И учебник истории для него нужен другой, не могут они с ассирийским царем находиться на соседних страницах. Или – или... Или большое дело разрушать чужие города и тянуть все выше свои собственные, и тогда правильно, что в учебнике ничего нет о нашем отце Аврагаме. Или главное – кормить голодных и помогать слабым, и тогда надо составить учебник человеческой доброты, где кровожадному индюку Ашшурбанапалу просто не будет места...
Иногда зло в мире усиливается, и история Аврагама-авину кажется прекрасной сказкой. Единственный способ доказать, что это не так, состоит в том, чтоб самому разбить на краю пустыни его шатер. Именно это и сделал Папа, когда, наконец, женился на Маме и стал балабосом – главой дома.
Он сделал это в Нью-Йорке, многомиллионном городе, где бродят толпы людей, и где так многие чувствуют себя заброшенно и одиноко. В том числе и евреи. В Торе говорится, что нашему народу приходится скитаться в «пустыне народов». Евреи, которых приглашал в свой дом Папа, не заглядывая в книгу, смогли бы объяснить, как это так: вокруг столько людей и некому подать руки, все чужие...
И вот, вскоре после Папиной свадьбы, среди каменных громад большого города загорается вдруг теплый огонек: суббота в доме Германов. Много евреев, кроме Папы, встречали субботу в Нью-Йорке, но мало кто при этом так широко распахивал двери. Один из его учеников рассказывает, что, придя к Папе в субботний вечер, он застал за столом около 25 человек со всех концов света. Там были американские, польские, сефардские и йеменские евреи. Там были богатые путешественники и местные бедняки. Там были выдающиеся знатоки Торы и люди, которые тяжело сдвигали губы, вспоминая слова молитвы. И всем было хорошо.

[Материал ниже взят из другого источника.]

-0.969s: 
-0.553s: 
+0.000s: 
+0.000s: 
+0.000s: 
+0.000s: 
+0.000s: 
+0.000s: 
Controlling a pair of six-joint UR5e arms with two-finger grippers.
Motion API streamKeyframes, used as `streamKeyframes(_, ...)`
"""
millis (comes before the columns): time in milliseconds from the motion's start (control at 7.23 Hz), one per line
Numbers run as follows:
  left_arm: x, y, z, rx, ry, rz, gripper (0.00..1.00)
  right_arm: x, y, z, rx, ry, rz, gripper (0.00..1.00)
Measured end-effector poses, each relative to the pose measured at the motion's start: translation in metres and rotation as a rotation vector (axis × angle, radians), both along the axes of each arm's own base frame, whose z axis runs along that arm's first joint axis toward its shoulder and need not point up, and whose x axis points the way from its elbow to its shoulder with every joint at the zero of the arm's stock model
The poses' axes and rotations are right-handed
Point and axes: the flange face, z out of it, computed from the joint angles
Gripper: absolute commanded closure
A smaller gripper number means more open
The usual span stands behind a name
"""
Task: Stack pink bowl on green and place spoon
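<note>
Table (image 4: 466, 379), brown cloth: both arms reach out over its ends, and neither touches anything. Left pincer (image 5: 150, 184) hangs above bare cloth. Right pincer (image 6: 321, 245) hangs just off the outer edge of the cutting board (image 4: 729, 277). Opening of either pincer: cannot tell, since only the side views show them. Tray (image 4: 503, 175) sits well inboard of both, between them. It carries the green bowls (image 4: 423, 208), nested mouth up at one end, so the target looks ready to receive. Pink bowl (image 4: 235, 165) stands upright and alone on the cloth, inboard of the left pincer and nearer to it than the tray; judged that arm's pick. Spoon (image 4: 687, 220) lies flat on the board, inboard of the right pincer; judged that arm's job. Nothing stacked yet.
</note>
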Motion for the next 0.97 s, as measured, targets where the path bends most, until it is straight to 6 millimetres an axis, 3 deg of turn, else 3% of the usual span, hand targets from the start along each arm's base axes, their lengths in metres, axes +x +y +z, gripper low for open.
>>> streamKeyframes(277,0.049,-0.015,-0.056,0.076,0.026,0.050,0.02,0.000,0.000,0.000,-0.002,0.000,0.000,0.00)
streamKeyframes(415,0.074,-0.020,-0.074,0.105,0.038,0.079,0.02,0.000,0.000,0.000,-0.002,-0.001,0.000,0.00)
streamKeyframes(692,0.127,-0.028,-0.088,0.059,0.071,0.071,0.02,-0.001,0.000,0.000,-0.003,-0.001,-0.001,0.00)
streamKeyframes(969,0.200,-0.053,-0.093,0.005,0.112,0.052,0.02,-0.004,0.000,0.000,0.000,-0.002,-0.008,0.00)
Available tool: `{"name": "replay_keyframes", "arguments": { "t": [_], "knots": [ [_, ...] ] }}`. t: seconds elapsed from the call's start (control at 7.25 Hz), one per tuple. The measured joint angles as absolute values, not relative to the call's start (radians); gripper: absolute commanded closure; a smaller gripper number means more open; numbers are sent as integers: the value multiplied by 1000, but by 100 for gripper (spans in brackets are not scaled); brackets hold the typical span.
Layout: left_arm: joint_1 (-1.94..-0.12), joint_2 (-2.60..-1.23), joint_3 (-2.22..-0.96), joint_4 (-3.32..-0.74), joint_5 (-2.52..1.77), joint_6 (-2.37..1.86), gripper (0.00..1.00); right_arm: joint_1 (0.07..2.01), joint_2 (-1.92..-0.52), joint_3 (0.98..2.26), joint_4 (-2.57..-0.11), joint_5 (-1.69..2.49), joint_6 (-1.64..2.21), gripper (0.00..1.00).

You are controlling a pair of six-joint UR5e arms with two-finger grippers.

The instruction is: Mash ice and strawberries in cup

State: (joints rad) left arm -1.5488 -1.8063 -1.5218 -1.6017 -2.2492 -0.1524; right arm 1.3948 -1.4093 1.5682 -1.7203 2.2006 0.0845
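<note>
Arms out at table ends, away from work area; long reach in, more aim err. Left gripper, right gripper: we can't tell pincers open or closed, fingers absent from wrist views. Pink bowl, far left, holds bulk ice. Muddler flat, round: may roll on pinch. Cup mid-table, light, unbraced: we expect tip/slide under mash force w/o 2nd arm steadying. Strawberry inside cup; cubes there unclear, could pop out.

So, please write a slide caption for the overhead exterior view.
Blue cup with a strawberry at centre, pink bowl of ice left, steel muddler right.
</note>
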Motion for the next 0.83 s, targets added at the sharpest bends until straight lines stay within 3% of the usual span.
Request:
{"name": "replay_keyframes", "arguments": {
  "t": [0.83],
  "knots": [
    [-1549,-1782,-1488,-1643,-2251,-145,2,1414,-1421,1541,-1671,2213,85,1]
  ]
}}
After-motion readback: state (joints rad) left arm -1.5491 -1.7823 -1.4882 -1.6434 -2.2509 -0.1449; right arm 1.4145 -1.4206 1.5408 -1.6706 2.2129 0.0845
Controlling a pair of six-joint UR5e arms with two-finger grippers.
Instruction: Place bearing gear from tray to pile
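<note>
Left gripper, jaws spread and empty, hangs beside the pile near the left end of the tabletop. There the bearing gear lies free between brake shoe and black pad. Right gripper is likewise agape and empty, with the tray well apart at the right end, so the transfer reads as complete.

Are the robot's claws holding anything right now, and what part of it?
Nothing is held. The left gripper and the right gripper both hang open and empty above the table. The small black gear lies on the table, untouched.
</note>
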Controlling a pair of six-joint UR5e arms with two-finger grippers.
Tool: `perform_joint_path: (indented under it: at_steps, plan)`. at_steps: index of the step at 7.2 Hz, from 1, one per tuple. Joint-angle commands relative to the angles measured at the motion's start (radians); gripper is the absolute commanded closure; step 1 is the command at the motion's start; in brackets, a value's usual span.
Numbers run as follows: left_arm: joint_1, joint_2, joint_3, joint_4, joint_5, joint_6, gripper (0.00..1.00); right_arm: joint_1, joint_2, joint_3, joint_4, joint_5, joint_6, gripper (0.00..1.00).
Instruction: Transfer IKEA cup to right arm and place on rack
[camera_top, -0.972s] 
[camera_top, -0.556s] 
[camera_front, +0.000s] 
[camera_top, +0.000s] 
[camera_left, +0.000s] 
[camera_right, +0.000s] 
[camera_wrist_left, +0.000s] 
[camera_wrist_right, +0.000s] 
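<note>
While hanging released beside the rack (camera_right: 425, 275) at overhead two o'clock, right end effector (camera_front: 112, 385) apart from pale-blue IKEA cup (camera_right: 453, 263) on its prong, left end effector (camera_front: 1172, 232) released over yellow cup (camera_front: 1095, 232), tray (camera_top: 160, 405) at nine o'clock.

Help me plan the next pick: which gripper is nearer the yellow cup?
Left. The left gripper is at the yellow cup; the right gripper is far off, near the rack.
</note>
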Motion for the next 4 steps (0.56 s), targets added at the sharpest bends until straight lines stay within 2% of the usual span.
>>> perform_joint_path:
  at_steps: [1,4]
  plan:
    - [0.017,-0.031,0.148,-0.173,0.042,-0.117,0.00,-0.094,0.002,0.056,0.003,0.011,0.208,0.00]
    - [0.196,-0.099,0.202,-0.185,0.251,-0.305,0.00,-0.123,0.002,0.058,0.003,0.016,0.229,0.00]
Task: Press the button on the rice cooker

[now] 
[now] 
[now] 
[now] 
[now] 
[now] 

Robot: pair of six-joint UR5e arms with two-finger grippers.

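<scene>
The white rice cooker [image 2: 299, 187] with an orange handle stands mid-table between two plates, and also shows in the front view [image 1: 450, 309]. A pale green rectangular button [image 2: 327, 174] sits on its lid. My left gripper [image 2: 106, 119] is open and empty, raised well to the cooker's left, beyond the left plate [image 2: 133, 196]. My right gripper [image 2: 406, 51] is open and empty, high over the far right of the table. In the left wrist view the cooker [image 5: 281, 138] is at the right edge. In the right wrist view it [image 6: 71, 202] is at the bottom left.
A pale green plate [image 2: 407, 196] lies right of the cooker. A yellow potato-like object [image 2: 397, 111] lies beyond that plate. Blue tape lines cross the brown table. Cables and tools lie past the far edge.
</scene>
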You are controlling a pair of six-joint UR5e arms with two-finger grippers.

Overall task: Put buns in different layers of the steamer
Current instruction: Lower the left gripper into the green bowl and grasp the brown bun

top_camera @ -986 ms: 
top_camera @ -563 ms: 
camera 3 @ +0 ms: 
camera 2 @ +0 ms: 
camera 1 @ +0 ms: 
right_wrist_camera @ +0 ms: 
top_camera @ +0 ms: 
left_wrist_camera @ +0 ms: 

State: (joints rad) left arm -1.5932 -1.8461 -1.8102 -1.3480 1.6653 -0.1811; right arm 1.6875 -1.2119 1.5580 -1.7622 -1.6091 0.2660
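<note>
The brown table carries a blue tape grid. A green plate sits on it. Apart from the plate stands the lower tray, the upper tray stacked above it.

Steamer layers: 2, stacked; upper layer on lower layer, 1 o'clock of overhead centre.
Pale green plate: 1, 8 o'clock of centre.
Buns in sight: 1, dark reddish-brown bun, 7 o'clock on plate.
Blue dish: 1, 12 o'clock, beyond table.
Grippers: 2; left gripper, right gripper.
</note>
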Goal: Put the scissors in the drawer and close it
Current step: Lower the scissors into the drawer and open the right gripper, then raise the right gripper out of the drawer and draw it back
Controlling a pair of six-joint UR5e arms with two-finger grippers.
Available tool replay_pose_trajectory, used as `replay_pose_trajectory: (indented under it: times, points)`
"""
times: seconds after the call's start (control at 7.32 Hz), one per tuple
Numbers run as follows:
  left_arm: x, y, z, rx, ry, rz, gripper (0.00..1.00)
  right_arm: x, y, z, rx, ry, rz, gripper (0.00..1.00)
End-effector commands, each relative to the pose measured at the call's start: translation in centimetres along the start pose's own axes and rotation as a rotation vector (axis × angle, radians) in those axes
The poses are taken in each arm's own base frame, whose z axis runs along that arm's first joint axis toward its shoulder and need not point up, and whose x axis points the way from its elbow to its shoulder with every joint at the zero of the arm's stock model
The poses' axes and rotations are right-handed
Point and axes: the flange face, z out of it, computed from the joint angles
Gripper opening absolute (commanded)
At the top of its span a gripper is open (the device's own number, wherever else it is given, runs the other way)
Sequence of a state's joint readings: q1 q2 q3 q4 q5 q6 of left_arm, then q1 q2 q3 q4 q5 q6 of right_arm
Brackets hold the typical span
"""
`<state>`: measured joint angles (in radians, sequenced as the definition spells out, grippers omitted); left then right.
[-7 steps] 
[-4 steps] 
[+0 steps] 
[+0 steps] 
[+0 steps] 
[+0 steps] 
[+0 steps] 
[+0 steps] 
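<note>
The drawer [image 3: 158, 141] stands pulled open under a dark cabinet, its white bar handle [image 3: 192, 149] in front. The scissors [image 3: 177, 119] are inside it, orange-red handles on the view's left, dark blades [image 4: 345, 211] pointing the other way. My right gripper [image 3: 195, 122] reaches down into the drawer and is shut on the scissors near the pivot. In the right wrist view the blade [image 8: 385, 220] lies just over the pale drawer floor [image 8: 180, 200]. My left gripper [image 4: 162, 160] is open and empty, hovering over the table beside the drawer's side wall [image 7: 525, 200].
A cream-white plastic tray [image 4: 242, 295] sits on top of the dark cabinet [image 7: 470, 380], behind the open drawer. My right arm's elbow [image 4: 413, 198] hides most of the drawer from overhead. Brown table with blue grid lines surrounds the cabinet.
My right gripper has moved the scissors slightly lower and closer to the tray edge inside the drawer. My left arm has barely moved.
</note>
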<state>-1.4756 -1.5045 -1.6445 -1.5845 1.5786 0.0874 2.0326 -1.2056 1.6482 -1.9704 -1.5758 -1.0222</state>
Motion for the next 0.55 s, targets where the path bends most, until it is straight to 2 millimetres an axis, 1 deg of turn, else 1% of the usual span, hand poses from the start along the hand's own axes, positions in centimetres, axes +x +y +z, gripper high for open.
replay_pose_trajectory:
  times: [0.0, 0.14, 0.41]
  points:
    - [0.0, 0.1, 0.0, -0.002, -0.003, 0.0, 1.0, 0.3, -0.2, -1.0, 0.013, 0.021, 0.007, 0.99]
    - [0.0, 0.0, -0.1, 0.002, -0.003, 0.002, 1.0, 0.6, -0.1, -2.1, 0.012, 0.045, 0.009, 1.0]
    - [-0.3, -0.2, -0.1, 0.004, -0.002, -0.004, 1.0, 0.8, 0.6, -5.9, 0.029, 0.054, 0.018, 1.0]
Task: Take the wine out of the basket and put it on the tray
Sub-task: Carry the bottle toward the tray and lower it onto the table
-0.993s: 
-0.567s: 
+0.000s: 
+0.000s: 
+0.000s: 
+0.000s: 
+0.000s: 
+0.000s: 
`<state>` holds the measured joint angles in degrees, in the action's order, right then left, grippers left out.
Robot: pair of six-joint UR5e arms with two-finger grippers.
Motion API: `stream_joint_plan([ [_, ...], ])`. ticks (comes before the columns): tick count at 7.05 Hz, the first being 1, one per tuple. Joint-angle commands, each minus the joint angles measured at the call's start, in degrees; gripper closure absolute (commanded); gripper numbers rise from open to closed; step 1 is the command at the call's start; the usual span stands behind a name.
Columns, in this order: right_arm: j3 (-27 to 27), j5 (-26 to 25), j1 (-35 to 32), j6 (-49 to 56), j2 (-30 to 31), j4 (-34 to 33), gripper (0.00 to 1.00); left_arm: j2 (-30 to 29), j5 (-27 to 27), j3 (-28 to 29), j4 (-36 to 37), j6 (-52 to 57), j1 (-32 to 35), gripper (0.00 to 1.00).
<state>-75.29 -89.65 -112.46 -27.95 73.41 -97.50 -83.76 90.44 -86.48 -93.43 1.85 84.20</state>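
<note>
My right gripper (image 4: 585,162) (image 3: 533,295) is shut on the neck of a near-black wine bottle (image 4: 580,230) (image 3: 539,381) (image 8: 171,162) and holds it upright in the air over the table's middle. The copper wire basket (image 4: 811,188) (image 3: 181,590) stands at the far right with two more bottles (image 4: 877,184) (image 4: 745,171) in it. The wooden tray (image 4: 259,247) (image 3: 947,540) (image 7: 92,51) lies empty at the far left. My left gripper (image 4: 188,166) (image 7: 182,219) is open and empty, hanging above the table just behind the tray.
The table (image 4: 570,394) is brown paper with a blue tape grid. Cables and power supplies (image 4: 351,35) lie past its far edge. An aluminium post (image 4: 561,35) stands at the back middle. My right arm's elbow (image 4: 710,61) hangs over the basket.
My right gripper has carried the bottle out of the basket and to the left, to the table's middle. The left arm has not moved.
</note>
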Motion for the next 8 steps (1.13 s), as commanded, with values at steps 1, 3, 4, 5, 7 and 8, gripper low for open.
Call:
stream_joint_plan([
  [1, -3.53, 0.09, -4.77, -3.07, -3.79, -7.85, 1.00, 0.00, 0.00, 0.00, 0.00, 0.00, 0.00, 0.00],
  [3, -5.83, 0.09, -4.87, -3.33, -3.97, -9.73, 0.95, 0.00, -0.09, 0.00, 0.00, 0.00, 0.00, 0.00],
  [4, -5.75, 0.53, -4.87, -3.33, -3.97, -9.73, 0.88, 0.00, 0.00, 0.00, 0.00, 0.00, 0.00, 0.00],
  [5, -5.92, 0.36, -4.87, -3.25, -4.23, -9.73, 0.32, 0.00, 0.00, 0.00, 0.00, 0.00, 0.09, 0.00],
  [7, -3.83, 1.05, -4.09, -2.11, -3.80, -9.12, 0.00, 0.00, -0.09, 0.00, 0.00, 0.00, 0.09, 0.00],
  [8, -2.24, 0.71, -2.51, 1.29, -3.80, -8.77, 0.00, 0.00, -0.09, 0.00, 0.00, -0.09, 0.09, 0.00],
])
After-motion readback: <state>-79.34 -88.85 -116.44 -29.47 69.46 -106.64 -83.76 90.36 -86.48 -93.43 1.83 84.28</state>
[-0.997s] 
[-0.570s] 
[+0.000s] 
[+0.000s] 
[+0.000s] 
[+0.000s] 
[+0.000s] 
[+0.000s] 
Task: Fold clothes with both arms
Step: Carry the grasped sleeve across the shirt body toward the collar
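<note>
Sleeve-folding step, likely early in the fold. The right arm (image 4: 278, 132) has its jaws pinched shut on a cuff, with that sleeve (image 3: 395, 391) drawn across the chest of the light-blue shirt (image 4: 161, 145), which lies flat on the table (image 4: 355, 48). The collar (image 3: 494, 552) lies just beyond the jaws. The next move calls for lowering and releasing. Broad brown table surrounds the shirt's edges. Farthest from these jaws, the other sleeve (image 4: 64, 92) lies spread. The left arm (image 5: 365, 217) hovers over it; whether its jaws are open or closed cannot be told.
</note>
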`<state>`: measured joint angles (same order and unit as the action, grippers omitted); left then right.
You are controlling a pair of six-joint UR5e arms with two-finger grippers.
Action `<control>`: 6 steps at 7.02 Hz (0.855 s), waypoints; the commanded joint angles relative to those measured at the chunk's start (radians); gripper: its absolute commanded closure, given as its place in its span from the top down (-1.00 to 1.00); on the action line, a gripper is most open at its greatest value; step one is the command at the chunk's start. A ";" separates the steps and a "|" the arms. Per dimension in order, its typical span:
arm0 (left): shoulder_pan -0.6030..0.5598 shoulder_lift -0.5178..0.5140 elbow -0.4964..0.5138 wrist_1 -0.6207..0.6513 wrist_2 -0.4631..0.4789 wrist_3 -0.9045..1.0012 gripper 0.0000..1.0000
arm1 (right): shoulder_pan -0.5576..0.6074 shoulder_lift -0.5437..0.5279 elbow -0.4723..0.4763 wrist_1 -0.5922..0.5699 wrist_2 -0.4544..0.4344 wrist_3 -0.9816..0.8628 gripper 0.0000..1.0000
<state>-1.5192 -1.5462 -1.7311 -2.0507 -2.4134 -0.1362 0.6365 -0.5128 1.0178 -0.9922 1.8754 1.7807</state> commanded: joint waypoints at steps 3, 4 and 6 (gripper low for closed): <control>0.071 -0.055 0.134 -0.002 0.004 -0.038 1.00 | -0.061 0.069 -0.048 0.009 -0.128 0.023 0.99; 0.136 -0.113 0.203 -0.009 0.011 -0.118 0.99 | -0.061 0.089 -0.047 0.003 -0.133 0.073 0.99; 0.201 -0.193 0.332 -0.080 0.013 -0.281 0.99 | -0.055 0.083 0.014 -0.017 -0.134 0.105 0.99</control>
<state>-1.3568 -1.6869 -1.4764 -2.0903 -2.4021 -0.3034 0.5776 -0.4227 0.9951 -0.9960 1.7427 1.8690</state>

Тут можно было бы рассказать одну историю... Однажды началась война, и царский сын гордо скакал на коне во главе большого войска. Но враг встретил их страшным огнем. Свистели пули, рвались ядра, падали убитые солдаты, ржали раненые кони. Принцу стало страшно. Он слез с коня и побежал без оглядки. А чтоб враг его не узнал, сбросил с себя шлем и латы, а остальную одежду выпачкал в грязи. Возвращаться домой ему было стыдно. Несколько дней он бродил по лесу, а потом пришел в деревню и нанялся в пастухи.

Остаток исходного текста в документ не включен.